Johnson, Philip (1906-2005), Glass House, 1949. New Canaan, Connecticut. Boltin Picture Library/Bridgeman Images.

The American architect Philip Cortelyou Johnson was born in Cleveland, Ohio, on July 8, 1906. He attended Harvard University, where he studied Greek and philosophy. After graduating in 1927, he became increasingly interested in architecture and architectural history. But it was not until 1939 that he returned to Harvard to pursue a career in architecture.

Johnson's special interest as an architect was in linking interior and exterior spaces and in accenting the approach to a building. His first major construction was his own home, called the Glass House, built in New Canaan, Connecticut, in 1949. The building is a technical triumph. It consists of a single room with all-glass walls suspended from a slender steel frame. Its simple geometric lines and use of glass and steel materials reveal the influence of Ludwig Mies van der Rohe. Mies van der Rohe was a leader of the style of modern architecture called the international style.

Johnson worked with Mies on the design of New York City's Seagram Building (1958). Mies's influence is evident in the steel beams and glass of the exterior. The building's elegant interior, however, is Johnson's own design. Among Johnson's later works is the New York State Theater at Lincoln Center (1964). It includes an auditorium that seats more than 2,700 people.

In the 1970's, Johnson moved away from the utter simplicity of the international style. He began to add traditional architectural elements to his designs.
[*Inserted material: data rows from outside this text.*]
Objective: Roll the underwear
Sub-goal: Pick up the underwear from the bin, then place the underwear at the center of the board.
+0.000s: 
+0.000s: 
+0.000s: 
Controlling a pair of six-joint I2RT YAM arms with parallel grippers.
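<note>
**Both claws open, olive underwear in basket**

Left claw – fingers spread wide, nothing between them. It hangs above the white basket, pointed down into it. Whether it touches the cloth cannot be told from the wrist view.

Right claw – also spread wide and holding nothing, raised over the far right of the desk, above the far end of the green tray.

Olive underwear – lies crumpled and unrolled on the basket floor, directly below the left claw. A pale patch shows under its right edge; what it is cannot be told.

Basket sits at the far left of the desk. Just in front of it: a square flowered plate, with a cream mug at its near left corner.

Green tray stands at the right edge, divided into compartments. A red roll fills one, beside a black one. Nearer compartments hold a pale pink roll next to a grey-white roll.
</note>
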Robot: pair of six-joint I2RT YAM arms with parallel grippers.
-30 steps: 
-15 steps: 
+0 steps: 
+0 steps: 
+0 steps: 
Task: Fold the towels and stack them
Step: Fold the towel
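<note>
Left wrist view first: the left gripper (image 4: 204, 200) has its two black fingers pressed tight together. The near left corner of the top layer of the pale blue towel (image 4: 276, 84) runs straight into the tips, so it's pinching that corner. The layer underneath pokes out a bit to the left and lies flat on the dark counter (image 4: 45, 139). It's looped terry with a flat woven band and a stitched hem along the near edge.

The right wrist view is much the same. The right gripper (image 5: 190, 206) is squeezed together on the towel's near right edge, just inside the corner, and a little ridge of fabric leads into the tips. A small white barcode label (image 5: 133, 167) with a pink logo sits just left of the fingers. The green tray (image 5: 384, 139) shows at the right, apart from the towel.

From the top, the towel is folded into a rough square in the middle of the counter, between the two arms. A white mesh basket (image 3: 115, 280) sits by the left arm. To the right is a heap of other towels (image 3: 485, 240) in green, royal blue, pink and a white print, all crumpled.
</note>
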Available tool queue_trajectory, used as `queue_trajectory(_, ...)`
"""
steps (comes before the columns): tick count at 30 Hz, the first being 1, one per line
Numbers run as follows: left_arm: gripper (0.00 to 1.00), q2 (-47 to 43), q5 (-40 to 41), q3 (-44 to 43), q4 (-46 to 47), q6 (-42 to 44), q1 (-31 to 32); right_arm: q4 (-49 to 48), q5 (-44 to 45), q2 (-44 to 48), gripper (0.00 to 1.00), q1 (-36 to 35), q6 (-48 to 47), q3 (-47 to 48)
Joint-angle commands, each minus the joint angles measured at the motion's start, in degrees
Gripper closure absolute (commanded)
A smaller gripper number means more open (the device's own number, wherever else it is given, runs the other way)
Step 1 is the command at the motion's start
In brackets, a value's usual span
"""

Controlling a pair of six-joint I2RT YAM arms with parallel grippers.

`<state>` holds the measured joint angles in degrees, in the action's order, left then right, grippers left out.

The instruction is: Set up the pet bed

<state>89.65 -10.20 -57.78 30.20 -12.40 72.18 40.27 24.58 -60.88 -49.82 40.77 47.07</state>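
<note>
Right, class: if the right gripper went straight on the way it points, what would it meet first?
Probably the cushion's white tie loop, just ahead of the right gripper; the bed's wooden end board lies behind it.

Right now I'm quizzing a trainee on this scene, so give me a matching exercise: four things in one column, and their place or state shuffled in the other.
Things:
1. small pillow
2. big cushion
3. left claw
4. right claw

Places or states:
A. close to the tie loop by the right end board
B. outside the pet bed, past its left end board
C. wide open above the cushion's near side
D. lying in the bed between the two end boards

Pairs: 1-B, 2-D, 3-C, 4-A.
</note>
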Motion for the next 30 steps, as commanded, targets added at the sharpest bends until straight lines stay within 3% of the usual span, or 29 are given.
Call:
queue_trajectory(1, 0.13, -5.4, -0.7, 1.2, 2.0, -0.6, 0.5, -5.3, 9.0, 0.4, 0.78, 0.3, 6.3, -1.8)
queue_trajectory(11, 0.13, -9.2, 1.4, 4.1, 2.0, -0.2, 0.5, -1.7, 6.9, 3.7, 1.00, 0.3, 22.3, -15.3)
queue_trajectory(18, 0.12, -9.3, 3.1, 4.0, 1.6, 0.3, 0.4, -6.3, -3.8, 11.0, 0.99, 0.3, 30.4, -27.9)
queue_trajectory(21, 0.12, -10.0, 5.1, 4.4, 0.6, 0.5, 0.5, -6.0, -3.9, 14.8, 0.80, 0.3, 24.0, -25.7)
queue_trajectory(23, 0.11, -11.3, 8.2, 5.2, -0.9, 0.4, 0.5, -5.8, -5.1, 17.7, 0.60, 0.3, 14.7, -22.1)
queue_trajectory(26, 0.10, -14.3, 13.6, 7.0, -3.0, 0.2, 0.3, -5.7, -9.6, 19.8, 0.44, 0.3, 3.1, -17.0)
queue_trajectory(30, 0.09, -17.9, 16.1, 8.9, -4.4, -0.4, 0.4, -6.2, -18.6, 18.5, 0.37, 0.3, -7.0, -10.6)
Perhaps the best-known example is his American Telephone and Telegraph Company Building in New York City (1984). It is often called the Chippendale Building because its rooftop resembles the broken triangle motif that is characteristic of Chippendale furniture. This building design helped define the architectural movement that came to be called postmodernism.

Johnson died at his home in New Canaan on January 25, 2005.